Objective: The aims of this study were to (1) determine recognition of and self-reported concern regarding alcohol poisoning symptoms versus other alcohol-related behaviors among students turning 21 years old, (2) assess the frequency of helping behavior among students in situations where peers display alcohol poisoning symptoms, (3) assess sources from which students seek help, and (4) consider reasons why students report reluctance to seek help. Method: Students (N = 306; 50% male) completed a Web-based self-report assessment during the week before their 21st birthday focusing on drinking behavior, alcohol-related consequences, concern for symptoms of alcohol poisoning, and observations of and experience with helping behavior. Results: Results indicated most students report having helped another student with symptoms of alcohol poisoning and show concern about the symptoms. Students most often seek help from other students and parents. When students do not help their peers, it is most often because of the perception that help is not needed. Heavier drinkers report a greater likelihood to help a peer showing symptoms of alcohol poisoning. Conclusions: Prevention professionals should incorporate students, friends, and parents in interventions that provide knowledge and helping strategies for alcohol poisoning symptoms. In addition, prevention efforts regarding alcohol poisoning should focus on heavy drinkers, as they are most likely to be in situations requiring help.

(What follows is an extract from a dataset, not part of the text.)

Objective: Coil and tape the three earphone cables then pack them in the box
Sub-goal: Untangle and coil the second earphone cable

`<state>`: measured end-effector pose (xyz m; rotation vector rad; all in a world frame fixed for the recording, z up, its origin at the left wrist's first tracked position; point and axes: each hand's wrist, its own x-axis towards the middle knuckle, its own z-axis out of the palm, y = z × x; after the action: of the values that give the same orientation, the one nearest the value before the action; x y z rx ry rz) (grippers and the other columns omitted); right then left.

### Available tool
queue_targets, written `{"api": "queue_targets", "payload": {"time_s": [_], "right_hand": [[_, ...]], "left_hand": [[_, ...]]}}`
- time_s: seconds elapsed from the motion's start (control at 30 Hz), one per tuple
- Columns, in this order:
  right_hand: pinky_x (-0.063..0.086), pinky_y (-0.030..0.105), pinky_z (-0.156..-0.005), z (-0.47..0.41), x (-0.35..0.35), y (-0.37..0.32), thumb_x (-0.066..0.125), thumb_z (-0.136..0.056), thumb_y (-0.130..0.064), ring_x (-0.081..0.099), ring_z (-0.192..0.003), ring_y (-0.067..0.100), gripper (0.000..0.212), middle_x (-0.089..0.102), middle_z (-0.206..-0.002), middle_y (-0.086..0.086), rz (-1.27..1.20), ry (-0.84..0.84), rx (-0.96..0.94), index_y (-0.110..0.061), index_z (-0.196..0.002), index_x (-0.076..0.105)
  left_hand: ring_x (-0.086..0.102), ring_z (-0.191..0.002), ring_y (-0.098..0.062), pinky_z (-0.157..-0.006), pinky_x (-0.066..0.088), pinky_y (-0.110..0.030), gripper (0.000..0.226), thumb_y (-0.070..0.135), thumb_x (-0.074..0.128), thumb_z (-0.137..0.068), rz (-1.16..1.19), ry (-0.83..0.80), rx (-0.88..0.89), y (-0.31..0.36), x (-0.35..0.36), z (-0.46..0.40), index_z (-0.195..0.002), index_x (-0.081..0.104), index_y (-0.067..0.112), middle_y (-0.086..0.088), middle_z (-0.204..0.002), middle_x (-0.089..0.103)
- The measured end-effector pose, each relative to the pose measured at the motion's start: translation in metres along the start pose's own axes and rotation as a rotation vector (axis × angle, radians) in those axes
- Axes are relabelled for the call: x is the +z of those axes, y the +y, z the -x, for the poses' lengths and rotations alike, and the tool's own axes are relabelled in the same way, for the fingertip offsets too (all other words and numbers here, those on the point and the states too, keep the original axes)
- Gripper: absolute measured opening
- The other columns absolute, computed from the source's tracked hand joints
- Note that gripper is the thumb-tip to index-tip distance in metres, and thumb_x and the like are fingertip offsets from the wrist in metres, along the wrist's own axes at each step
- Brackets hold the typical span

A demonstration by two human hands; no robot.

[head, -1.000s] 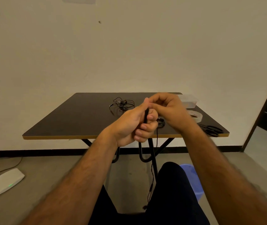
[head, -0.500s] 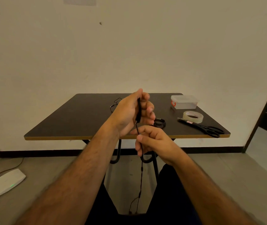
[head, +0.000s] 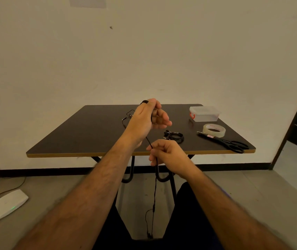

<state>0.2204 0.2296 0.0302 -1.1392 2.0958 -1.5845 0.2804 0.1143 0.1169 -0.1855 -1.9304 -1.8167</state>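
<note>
My left hand (head: 146, 120) is raised over the dark table (head: 90, 134) and holds black cable loops wound round its fingers. From it a black earphone cable (head: 154, 192) runs down through my right hand (head: 167, 153), which pinches it just below the table's front edge; the rest hangs toward the floor between my knees. A coiled black earphone bundle (head: 174, 137) lies on the table near the front. A loose, tangled earphone cable (head: 127, 117) lies behind my left hand, partly hidden. The clear plastic box (head: 204, 113) with an orange clasp stands at the back right, lid on.
A roll of clear tape (head: 214, 130) and black scissors (head: 234, 144) lie at the table's right front. A white router (head: 7, 204) with a cable sits on the floor at left. A dark doorway is at the far right.
My right hand dropped from beside the left hand to below the table edge, sliding down the cable. My left hand rose and turned, with the cable now looped over its fingers.
</note>
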Motion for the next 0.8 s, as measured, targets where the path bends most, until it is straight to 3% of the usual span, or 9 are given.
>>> {"api": "queue_targets", "payload": {"time_s": [0.17, 0.3, 0.4, 0.53, 0.67, 0.73, 0.8], "right_hand": [[0.057, 0.029, -0.068, -0.017, 0.004, -0.005, 0.053, -0.099, -0.01, 0.064, -0.062, 0.009, 0.018, 0.069, -0.076, 0.003, 0.04, 0.204, -0.063, -0.019, -0.097, 0.068], [0.053, 0.024, -0.059, -0.013, -0.002, -0.022, 0.054, -0.099, -0.013, 0.059, -0.059, 0.0, 0.017, 0.066, -0.068, -0.008, 0.181, 0.051, -0.113, -0.021, -0.102, 0.069], [0.048, 0.016, -0.062, -0.003, -0.014, -0.034, 0.057, -0.098, -0.015, 0.057, -0.059, -0.003, 0.018, 0.06, -0.057, -0.016, 0.219, 0.026, -0.165, -0.019, -0.11, 0.068], [0.051, 0.021, -0.065, 0.008, -0.032, -0.049, 0.057, -0.098, -0.021, 0.055, -0.055, -0.001, 0.019, 0.055, -0.053, -0.013, 0.354, -0.027, -0.134, -0.022, -0.114, 0.067], [0.055, 0.024, -0.066, 0.018, -0.047, -0.068, 0.059, -0.097, -0.019, 0.064, -0.054, 0.006, 0.009, 0.062, -0.054, -0.009, 0.427, -0.1, -0.096, -0.024, -0.101, 0.065], [0.052, 0.021, -0.059, 0.018, -0.054, -0.076, 0.061, -0.095, -0.017, 0.062, -0.054, 0.004, 0.008, 0.063, -0.056, -0.01, 0.453, -0.062, -0.117, -0.022, -0.097, 0.066], [0.05, 0.025, -0.059, 0.015, -0.06, -0.081, 0.063, -0.093, -0.017, 0.059, -0.057, 0.002, 0.008, 0.063, -0.062, -0.01, 0.562, 0.026, -0.218, -0.021, -0.093, 0.07]], "left_hand": [[0.071, -0.077, -0.028, -0.076, 0.056, -0.041, 0.036, 0.026, 0.022, -0.109, -0.008, 0.028, 0.033, 0.003, -0.005, -0.011, -0.086, 0.047, 0.014, -0.004, -0.072, 0.068], [0.071, -0.076, -0.026, -0.073, 0.056, -0.039, 0.036, 0.026, 0.022, -0.109, -0.021, 0.031, 0.049, 0.006, -0.01, -0.015, -0.086, 0.047, 0.014, -0.004, -0.073, 0.069], [0.071, -0.073, -0.024, -0.073, 0.056, -0.04, 0.035, 0.027, 0.023, -0.109, -0.005, 0.034, 0.024, 0.01, -0.02, -0.021, -0.087, 0.046, 0.014, -0.004, -0.073, 0.068], [0.07, -0.071, -0.026, -0.073, 0.058, -0.042, 0.034, 0.03, 0.025, -0.109, 0.003, -0.042, -0.033, 0.013, -0.023, -0.022, -0.089, 0.047, 0.013, -0.006, -0.073, 0.068], [0.07, -0.073, -0.027, -0.072, 0.057, -0.038, 0.034, 0.031, 0.027, -0.109, -0.215, -0.115, -0.072, 0.015, -0.02, -0.018, -0.091, 0.048, 0.01, -0.009, -0.077, 0.069], [0.069, -0.07, -0.022, -0.072, 0.055, -0.037, 0.035, 0.032, 0.028, -0.108, -0.347, -0.161, -0.098, 0.013, -0.019, -0.015, -0.092, 0.05, 0.009, -0.01, -0.08, 0.069], [0.065, -0.063, -0.017, -0.064, 0.051, -0.035, 0.039, 0.036, 0.027, -0.108, -0.468, -0.226, -0.131, 0.011, -0.016, -0.011, -0.094, 0.052, 0.01, -0.007, -0.079, 0.067]]}}
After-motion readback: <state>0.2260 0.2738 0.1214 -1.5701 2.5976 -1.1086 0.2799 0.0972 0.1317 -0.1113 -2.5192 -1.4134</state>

Finally, administrators implementing medical amnesty policies should couple those policies with educational strategies aimed at recognition of alcohol poisoning symptoms. (J Stud Alcohol Drugs Suppl. 2009 Jul; (16): 122–130.)
Alcohol Screening and Brief Intervention in a College Student Health Center: A Randomized Controlled Trial
Schaus, J.F., Sole, M.L., McCoy, T.P., Mullett, N., and O'Brien, M.C.
Objective: This study tested the effectiveness of brief primary care provider interventions delivered in a college student health center to a sample of college students who screened positive for high-risk drinking. Method: Between November 2005 and August 2006, 8,753 students who presented as new patients to the health service at a large public university were screened for high-risk drinking, and 2,484 students (28%) screened positive on the 5/4 gender-specific high-risk drinking question (i.e., five or more drinks per occasion for men and four or more for women). Students who screened positive for high-risk drinking and consented to participate (N = 363; 52% female) were randomly assigned either to a control group (n = 182) or to an experimental group (n = 181). Participants in the experimental group received two brief intervention sessions that were founded in motivational interviewing techniques and delivered by four specially trained providers within the student health center. Data on alcohol use and related harms were obtained from a Web-based Healthy Lifestyle Questionnaire, 30-day Timeline Followback alcohol-use diaries, the Rutgers Alcohol Problem Index (RAPI), and eight items from the Drinker Inventory of Consequences-2L. Results: Repeated measures analysis showed that, compared with the control group (C), the intervention group (I) had significant reductions in typical estimated blood alcohol concentration (BAC) (C = .071 vs I = .057 at 3 months; C = .073 vs I = .057 at 6 months), peak BAC (C = .142 vs I = .112 at 3 months; C = .145 vs I = .108 at 6 months), peak number of drinks per sitting (C = 8.03 vs I = 6.87 at 3 months; C = 7.98 vs I = 6.52 at 6 months), average number of drinks per week (C = 9.47 vs I = 7.33 at 3 months; C = 8.90 vs I = 6.16 at 6 months), number of drunk episodes in a typical week (C = 1.24 vs I = 0.85 at 3 months; C = 1.10 vs I = 0.71 at 6 months), number of times taken foolish risks (C = 2.24 vs I = 1.12 at 3 months), and RAPI sum scores (C = 6.55 vs I = 4.96 at 6 months; C = 6.17 vs I = 4.58 at 9 months). Conclusions: Brief interventions delivered by primary care providers in a student health center to high-risk- drinking students may result in significantly decreased alcohol consumption, high-risk drinking, and alcohol-related harms. (J Stud Alcohol Drugs Suppl. 2009 Jul; (16): 131–141.)